Seminggu pertama di tempatkan saya bersama beberapa teman terpaksa harus menginap di Mes kantor Camat karena belum memiliki tempat tinggal, sedangkan keluarga belum saya bawa. Selanjutnya saya dan istri akhirnya memutuskan untuk tinggal di Sigambal karena anak kami pada saat itu masih berusia 2 tahun dan juga karena berbagai pertimbangan lainnya, hal itu mengharuskan setiap hari saya pulang balik dengan perjalanan  dari rumah ke sekolah satu setengah jam lamanya dengan mengendarai sepeda motor dengan kondisi sebagian besar jalan masih belum diaspal sehingga kalau cuaca hujan akan licin dan kalau musim kemarau jalan akan berabu.

Enam bulan pertama saya ke sekolah selalu memakai sendal dan barulah ketika tiba di sekolah memakai sepatu yang memang sengaja saya tinggal disana. Tidak jarang juga saya memakai celana dua lapis untuk mengantisipasi celana yang sering kotor karena lumpur, dan ketika akan sampai di sekolah saya berhenti di kebun sawit dan membuka celana yang terluar yang sudah kotor tersebut dan memasukannya ke dalam tas.

Banyak suka duka yang saya rasakan ketika ditempatkan di sekolah tersebut. Pernah suatu ketika pulang sekolah saya berhenti di sebuah sungai hendak mencuci kaki yang kotor terkena lumpur, tetapi salah satu sendal saya tiba-tiba terbawa arus sungai yang cukup deras, akhirnya saya membuang yang satunya lagi dan membeli sendal jepit baru dari sebuah warung yang saya lewati. Ada juga momen saya terjatuh dari sepeda motor ke dalam lumpur yang cukup dalam pada saat hendak pulang sekolah, padahal saat itu saya membawa tas yang berisi berkas Sasaran Kinerja Pegawai (SKP) yang mengakibatkan berkas tersebut basah dan berlumpur. Banyak lagi momen-momen yang saya alami di tempat tugas baru tersebut, termasuk juga ketika saya harus selalu men-servis dan mengganti rantai roda sepeda motor hampir setiap bulan, dan semua itu menjadi kenangan yang akan tetap saya syukuri sebagai guru yang harus mengabdi di daerah teringgal untuk mendidik anak bangsa.
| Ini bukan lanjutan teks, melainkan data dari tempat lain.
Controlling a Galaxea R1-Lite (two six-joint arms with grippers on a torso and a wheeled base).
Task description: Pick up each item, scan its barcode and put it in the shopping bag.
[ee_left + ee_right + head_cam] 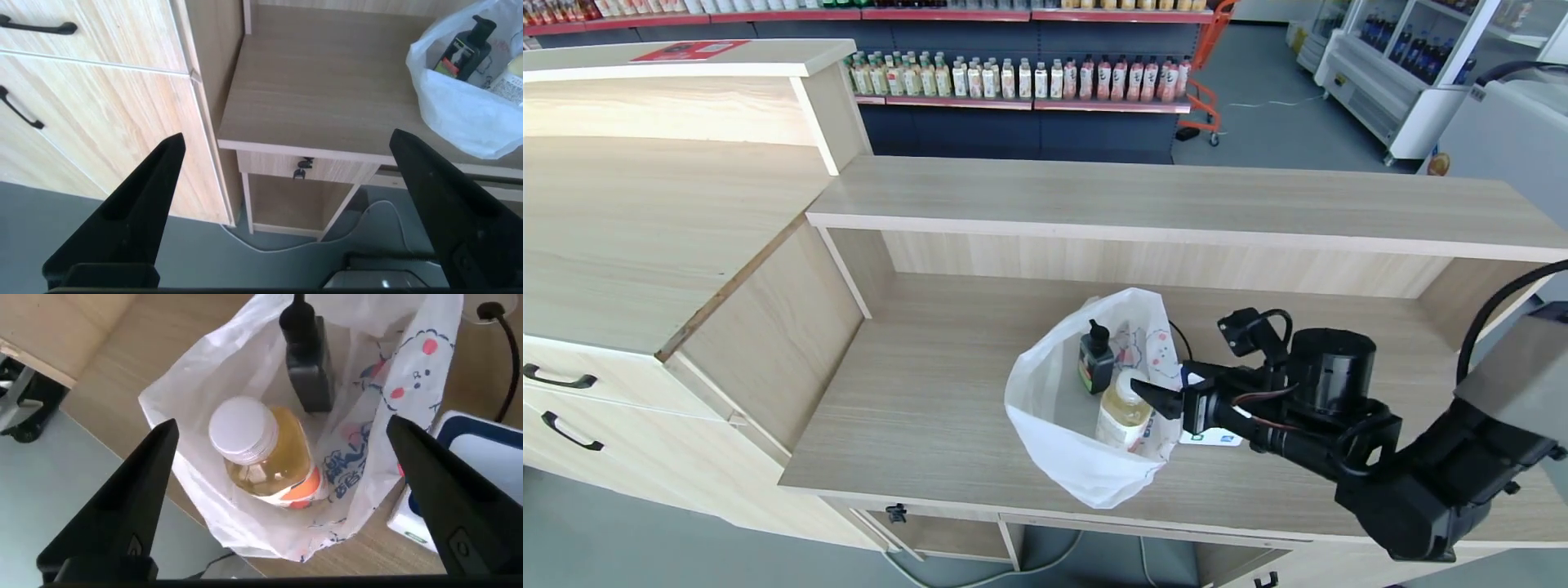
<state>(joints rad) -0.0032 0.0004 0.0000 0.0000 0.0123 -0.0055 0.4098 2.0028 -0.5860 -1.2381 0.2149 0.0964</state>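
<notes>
— Where do the goods sit?
— Both are in the shopping bag, a white plastic one standing open on the wooden counter. The head view takes in the bag's whole outline, with the dark bottle upright at its far side.
— And from the wrist?
— The right wrist view looks down into the bag. It shows a drink bottle of yellow liquid with a white screw cap and an orange patch on its label, just beside the dark bottle. It also brings out the bag's print, blue cartoon lines and pink spots.
— Can any writing be read?
— No. The dark bottle's label shows green and red blocks, but the letters are too small.
— The grippers?
— The right gripper hangs over the bag's mouth, jaws spread wide, holding nothing. A white box with a blue rim lies just beside the bag. The left gripper, jaws likewise wide apart and empty, is low before the counter's left end, near drawers with black handles.
</notes>
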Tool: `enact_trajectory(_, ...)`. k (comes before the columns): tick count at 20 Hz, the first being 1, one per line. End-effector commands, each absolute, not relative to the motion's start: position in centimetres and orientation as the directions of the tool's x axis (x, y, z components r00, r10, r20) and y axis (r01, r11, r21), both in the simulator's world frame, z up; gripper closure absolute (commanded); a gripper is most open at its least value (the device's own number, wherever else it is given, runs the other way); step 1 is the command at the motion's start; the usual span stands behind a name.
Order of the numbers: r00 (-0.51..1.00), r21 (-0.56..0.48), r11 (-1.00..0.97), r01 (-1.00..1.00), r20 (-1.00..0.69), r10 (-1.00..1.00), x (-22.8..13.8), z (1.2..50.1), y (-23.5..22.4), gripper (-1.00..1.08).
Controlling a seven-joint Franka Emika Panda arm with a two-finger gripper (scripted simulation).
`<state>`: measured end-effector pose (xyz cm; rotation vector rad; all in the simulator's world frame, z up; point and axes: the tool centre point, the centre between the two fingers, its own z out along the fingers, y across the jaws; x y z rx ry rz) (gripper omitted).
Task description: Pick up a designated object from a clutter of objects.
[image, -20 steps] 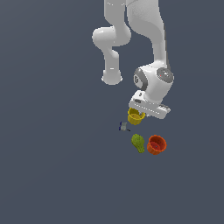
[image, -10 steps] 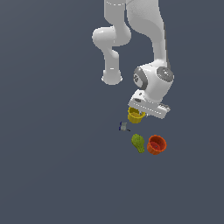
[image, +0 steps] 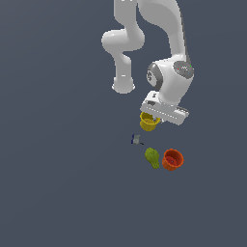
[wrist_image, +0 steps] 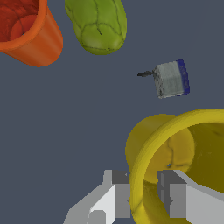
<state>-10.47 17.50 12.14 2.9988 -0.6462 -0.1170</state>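
Note:
The mustard-yellow cup (image: 148, 122) hangs under the arm's hand in the exterior view, apart from the other items. In the wrist view my gripper (wrist_image: 143, 194) is shut on the cup's (wrist_image: 175, 144) rim wall, with one finger outside (wrist_image: 114, 192) and one inside (wrist_image: 174, 194). The cup is tilted in the grip. The orange-red cup (image: 172, 159) (wrist_image: 26, 30), the green lumpy object (image: 152, 157) (wrist_image: 98, 24) and the tiny grey-blue piece (image: 136, 140) (wrist_image: 171, 78) lie on the floor beyond it.
The arm's white base (image: 123, 86) stands behind the hand. The floor (image: 58, 183) is plain dark grey around the items.
The hand and the yellow cup have risen very slightly. The other items have not moved.

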Motion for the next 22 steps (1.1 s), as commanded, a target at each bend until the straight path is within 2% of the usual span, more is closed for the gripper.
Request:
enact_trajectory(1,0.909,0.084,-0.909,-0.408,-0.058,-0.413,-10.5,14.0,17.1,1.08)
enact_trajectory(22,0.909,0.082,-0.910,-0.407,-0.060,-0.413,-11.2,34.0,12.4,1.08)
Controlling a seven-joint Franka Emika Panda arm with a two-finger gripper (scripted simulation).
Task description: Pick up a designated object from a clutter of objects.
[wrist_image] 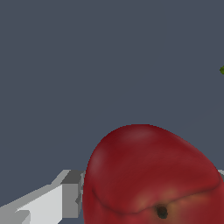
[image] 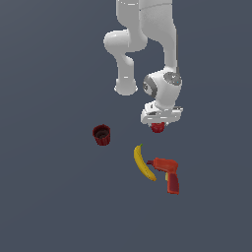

  Setahun pertama disana saya berperan sebagai guru bidang studi IPA dan wali kelas. Dengan terus belajar serta berusaha untuk memberikan yang terbaik pada tahun ke tiga saya diberi tugas sebagai Pembantu Kepala Sekolah (PKS) bidang Kesiswaan dan juga sebagai instruktur Ekstrakurikuler Komputer. Selain itu banyak juga kegiatan di dinas kabupaten yang juga saya ikuti baik itu diklat, sosialasi, MGMP IPA dan sebagai tim penyusun soal Kabupaten walaupun dengan konsekuensi harus menginap di Ibukota Kabupaten selama kegiatan berlangsung.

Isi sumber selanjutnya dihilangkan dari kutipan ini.